# [Task requirements]
Please count every line of the following material that holds "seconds" and give the total alone.

[[ Records provided open ]]

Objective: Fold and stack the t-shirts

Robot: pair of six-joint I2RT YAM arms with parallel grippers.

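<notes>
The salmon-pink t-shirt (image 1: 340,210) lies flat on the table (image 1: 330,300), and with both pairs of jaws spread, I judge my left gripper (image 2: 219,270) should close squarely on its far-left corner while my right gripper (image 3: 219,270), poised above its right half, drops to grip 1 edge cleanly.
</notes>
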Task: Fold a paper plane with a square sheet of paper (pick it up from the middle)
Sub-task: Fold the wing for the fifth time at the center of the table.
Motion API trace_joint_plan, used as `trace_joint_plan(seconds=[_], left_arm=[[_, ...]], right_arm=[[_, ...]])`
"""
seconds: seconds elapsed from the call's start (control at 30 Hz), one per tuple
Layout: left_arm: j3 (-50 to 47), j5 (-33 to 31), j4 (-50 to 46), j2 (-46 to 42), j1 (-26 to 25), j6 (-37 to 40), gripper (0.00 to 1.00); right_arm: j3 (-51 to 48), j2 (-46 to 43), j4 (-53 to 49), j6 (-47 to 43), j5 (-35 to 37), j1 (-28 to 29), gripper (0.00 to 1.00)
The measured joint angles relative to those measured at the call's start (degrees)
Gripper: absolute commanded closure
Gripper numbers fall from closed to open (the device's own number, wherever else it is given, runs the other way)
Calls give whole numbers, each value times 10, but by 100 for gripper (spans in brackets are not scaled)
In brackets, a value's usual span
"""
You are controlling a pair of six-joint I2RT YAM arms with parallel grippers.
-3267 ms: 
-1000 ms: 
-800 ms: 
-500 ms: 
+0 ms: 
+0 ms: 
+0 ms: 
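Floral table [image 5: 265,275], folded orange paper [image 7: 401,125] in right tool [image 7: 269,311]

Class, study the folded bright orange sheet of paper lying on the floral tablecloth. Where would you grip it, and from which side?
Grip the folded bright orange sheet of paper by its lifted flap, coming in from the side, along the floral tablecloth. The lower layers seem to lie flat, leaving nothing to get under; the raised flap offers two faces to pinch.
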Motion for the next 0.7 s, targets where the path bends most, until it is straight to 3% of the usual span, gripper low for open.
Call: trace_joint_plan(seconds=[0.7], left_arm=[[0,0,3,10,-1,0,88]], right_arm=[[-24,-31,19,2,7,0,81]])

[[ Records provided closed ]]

# [Solution to the problem]
3